> _REQUIRED ACTION_:
Would you repeat all the lines below, exactly as they stand?

######

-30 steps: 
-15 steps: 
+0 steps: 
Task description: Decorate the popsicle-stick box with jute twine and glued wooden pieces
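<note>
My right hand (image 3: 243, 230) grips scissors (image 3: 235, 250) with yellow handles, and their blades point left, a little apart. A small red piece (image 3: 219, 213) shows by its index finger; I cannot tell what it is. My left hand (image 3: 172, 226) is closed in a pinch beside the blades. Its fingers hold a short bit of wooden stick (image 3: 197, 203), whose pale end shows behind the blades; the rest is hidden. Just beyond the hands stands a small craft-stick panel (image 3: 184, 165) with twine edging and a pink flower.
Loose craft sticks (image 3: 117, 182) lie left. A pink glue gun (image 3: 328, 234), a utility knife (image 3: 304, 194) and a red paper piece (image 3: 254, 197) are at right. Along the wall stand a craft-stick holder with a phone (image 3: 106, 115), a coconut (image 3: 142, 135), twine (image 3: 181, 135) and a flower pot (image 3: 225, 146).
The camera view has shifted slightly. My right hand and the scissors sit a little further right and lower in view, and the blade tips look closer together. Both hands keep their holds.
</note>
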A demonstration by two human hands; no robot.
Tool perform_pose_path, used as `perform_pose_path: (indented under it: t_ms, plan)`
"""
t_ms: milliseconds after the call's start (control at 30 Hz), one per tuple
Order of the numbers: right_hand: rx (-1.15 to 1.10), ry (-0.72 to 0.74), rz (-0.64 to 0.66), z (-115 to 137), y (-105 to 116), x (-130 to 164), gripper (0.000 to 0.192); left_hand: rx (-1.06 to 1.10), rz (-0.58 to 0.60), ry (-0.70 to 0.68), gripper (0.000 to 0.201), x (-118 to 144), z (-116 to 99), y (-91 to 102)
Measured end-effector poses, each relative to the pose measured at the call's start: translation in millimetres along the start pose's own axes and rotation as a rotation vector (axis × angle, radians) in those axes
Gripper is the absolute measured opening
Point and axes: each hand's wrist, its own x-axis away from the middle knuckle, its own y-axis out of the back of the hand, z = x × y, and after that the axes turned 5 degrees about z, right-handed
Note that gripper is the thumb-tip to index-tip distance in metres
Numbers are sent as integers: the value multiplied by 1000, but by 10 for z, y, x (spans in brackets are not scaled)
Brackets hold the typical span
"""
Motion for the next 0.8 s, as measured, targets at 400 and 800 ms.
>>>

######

> _TASK ANSWER_:
-30 steps: 
-15 steps: 
+0 steps: 
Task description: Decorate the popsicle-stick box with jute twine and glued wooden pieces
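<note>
My right hand (image 3: 243, 230) grips scissors (image 3: 235, 250) with yellow handles, and their blades point left, a little apart. A small red piece (image 3: 219, 213) shows by its index finger; I cannot tell what it is. My left hand (image 3: 172, 226) is closed in a pinch beside the blades. Its fingers hold a short bit of wooden stick (image 3: 197, 203), whose pale end shows behind the blades; the rest is hidden. Just beyond the hands stands a small craft-stick panel (image 3: 184, 165) with twine edging and a pink flower.
Loose craft sticks (image 3: 117, 182) lie left. A pink glue gun (image 3: 328, 234), a utility knife (image 3: 304, 194) and a red paper piece (image 3: 254, 197) are at right. Along the wall stand a craft-stick holder with a phone (image 3: 106, 115), a coconut (image 3: 142, 135), twine (image 3: 181, 135) and a flower pot (image 3: 225, 146).
The camera view has shifted slightly. My right hand and the scissors sit a little further right and lower in view, and the blade tips look closer together. Both hands keep their holds.
</note>
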A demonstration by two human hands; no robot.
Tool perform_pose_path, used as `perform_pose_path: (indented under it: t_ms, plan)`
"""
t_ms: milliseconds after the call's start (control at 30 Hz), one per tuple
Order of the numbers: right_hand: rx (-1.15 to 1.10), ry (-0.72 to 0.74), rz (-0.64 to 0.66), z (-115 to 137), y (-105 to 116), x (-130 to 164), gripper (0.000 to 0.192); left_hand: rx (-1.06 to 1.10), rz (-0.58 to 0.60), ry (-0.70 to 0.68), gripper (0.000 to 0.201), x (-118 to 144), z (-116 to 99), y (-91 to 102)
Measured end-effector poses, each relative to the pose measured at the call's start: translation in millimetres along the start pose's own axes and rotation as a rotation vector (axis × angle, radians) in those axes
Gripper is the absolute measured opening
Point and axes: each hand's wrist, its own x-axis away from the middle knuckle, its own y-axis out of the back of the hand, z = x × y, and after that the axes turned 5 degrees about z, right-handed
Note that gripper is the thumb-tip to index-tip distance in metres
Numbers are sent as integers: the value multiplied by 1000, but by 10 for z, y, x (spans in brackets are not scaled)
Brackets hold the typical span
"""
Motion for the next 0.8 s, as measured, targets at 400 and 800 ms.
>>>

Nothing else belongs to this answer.